Parmi les objectifs visés par cette loi, Mme Campbell a mentionné la nécessité de réformer le système judiciaire, tout en veillant à ce que les lois soient effectivement appliquées. A cette fin, une campagne de sensibilisation a été lancée afin de faire prendre conscience au public que la violence contre les femmes constitue un délit grave. La loi prévoit, par ailleurs, que ce type d'affaire ne peut pas être classée. Si la victime refuse de porter plainte, c'est le Procureur général qui s'en charge, a-t-elle expliqué. Souvent, ce sont des jurés qui décident de l'innocence ou de la culpabilité des prévenus, il est donc important que l'opinion publique soit sensibilisée à ce problème. C'est pourquoi, il faut susciter à travers le monde entier une prise de conscience. Le Gouvernement fédéral va distribuer 2 milliards de dollars fédéraux aux Etats pour qu'ils puissent financer les procédures judiciaires et l'aide aux victimes.
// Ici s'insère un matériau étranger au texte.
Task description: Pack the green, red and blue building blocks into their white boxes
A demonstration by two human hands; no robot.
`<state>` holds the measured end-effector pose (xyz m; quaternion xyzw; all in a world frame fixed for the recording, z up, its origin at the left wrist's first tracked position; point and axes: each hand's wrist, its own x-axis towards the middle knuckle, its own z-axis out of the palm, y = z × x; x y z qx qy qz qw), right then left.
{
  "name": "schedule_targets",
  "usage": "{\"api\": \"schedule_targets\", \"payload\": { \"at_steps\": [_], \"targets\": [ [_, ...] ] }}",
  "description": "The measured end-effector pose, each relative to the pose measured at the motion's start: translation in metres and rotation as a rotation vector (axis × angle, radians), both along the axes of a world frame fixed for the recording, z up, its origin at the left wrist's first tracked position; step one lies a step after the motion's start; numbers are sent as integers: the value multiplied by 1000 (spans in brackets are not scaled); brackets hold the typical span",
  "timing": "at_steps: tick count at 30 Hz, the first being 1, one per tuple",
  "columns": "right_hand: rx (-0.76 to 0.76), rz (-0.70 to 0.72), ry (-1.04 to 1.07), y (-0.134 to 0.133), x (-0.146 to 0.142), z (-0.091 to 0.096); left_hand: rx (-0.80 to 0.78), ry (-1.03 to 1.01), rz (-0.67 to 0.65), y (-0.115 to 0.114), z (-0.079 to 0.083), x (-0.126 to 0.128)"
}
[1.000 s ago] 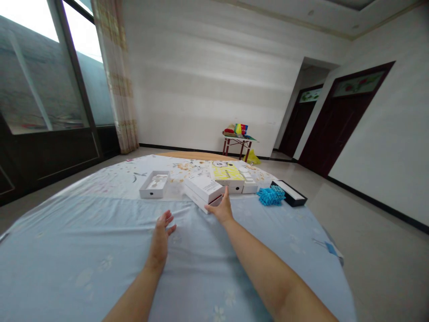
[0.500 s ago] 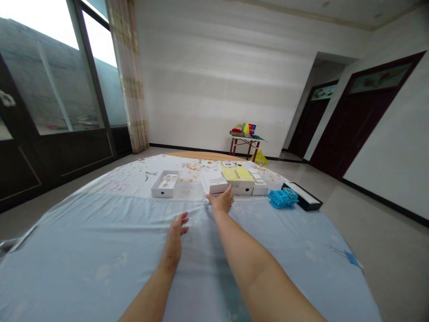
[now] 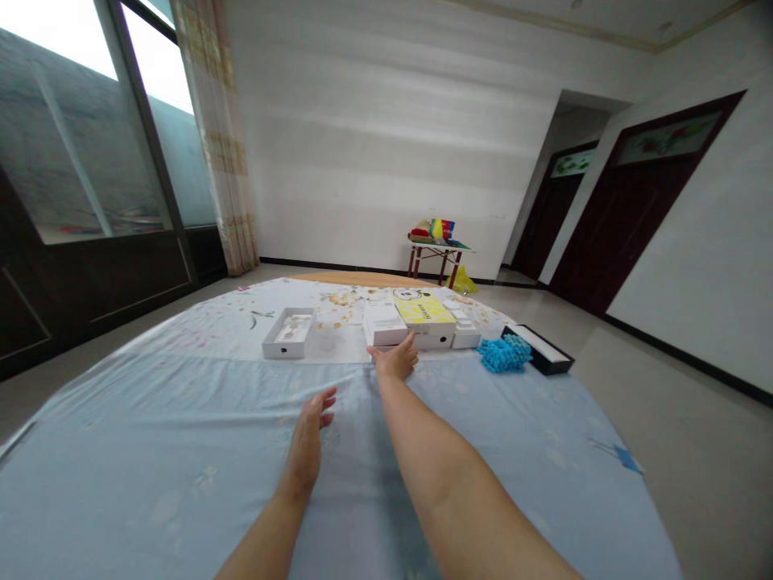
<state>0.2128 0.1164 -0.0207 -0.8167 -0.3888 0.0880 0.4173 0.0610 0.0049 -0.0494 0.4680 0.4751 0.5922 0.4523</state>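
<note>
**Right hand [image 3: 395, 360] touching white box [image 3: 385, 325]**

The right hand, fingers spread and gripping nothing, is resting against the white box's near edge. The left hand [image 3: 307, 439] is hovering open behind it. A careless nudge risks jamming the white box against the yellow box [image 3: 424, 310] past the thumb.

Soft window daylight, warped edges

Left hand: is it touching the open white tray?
Apart. The head view shows bare blue sheet between the left hand and the open white tray.
</note>
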Motion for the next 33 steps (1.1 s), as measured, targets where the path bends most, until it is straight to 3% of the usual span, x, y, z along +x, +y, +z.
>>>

Une grande partie de ces fonds sera consacrée à la formation des policiers et à la création de centres d'accueil pour les victimes. Il a, en outre, été décidé que les officiers de police, les juges et toutes les personnes chargées de ces affaires soient des femmes. Les Etats-Unis ont consacré des millions de dollars à la recherche, la collecte de données et l'évaluation des instruments disponibles. Dans les campagnes de sensibilisation du public, il est important de faire valoir que la violence contre les femmes change complètement leur condition. La violence contre les femmes et la crainte de cette violence est, en effet, très inhibitrice, a-t-elle affirmé.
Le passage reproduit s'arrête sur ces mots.